I'd guess this is TLB- and cache-thrashing, which is also on my list
of things to look at.


next is lockmgr().  1/3 of the calls to lockmgr are to protect pager_map,
so those will go away if we change the device strategy interface as above.
another 1/3 of the calls are to protect the kernel_map around ubc_fault(),
which is pretty silly.  I've put a new item on my list to look into that.
(actually I just got a idea of what to do about it, it shouldn't be hard
to get rid of those calls.)  the other 1/3 protect the block map of the file,
which we need to keep.


next is uvm_fault(), which I think I can eliminate as well.
(the major usage of it in this test, not the function.  :-) )


next is _splraise(), which has identical usage to _splset() above.
the same optimizations apply.


next is ncr53c9x_intr(), which I'll leave to someone else to look at.


next is uvm_map(), which is called almost exclusively by uvm_pagermapin()
in this test.  see above.


next is ubc_init() which is really ubc_fault(), and that should go away
with the same change that eliminates uvm_fault().


next is pmap_remove(), which we mostly already talked about.


last is ubc_alloc(), which we need to keep, but I'll look into speeding it up.



so I think that about covers it.  to summarize, the things we should do are:


1.  avoid zeroing pages in genfs_getpages()			[chuq]
2.  avoid unnecessary calls to pmap_remove() in pmap_enter()	[mips]
3.  remove spl protection from uvm.hashlock			[chuq]
4.  implement pmap_kenter_pa() so that is doesn't use
    pv lists							[mips]
5.  avoid blocking interrupts in various pmap operations
    when the pv list is empty					[mips]
6.  try to speed up genfs_getpages(), etc			[chuq]
7.  change device strategy interface to eliminate need for
    pager_map in most cases					[????/chuq]
8.  reduce TLB and cache thrashing				[chuq]
9.  change the way UBC handles large writes to eliminate
    a bunch of silly work we do now.				[chuq]


so it appears that most of the work is mine, but it'd be nice if you
could take care of the mips-specific bits.  hopefully these changes
for the write case will help the read case as well.

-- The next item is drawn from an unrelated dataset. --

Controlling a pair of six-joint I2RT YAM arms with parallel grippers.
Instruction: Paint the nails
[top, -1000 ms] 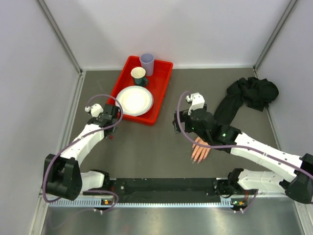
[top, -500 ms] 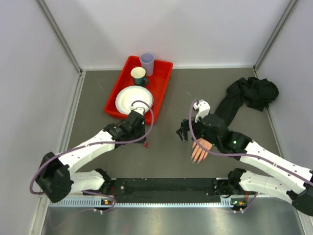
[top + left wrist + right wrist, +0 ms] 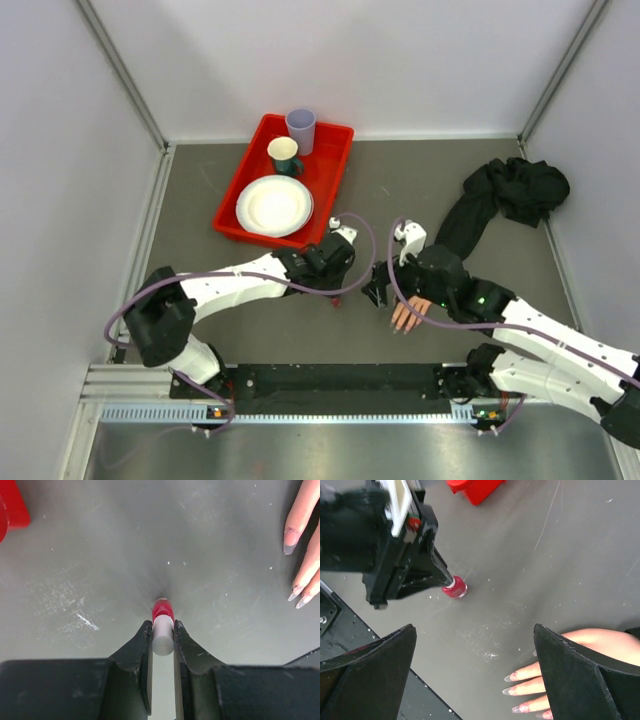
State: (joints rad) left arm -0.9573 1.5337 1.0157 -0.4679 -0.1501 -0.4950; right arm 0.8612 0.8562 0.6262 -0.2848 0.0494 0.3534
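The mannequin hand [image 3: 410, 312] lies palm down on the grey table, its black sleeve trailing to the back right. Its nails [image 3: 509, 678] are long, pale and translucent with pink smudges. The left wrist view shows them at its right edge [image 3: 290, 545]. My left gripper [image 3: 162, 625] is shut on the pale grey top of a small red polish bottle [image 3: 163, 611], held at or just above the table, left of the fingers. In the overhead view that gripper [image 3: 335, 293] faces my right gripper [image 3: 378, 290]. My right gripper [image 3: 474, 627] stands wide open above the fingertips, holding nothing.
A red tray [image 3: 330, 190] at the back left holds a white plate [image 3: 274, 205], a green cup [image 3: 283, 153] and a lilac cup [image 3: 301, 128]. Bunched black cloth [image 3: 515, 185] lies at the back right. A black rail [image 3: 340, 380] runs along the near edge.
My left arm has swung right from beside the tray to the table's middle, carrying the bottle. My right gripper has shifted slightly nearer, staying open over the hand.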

I'd like also revert the change to profile.h that obscured the first
set of -current results, does anyone have any problems with that?

-Chuck


On Sat, Mar 17, 2001 at 11:11:16AM +0900, Toru Nishimura wrote:
> Hi, all.
> 
> I've built -current kernel 1.5S with UBC usage balancing code and ran
> bonnie disk I/O test.  UBC kernel used to be simply unusable with such
> the heavy weight I/O being done.  My MAXINE got stucked waiting for
> something in uvn_xxx() _for ever_.  1.5S kernel behaves differently
> and system is useful this time.
> 
> However, the performance figure disasspointed me.  With 1995 vintage
> 1GB NEC SCSI drive, I got;
> 
>         771579 bytes/second for writing the file
>         1625699 bytes/second for reading the file
> 
> I well remember that write performance used to be 2 times better when
> MI 53C9x SCSI driver was under debug with the hardware. It is worse
> than my AHA1540B (of 1.3.3/i386) with the same HD model. 
> 
> Do people have affirmatives or no?
> 
> Tohru Nishimura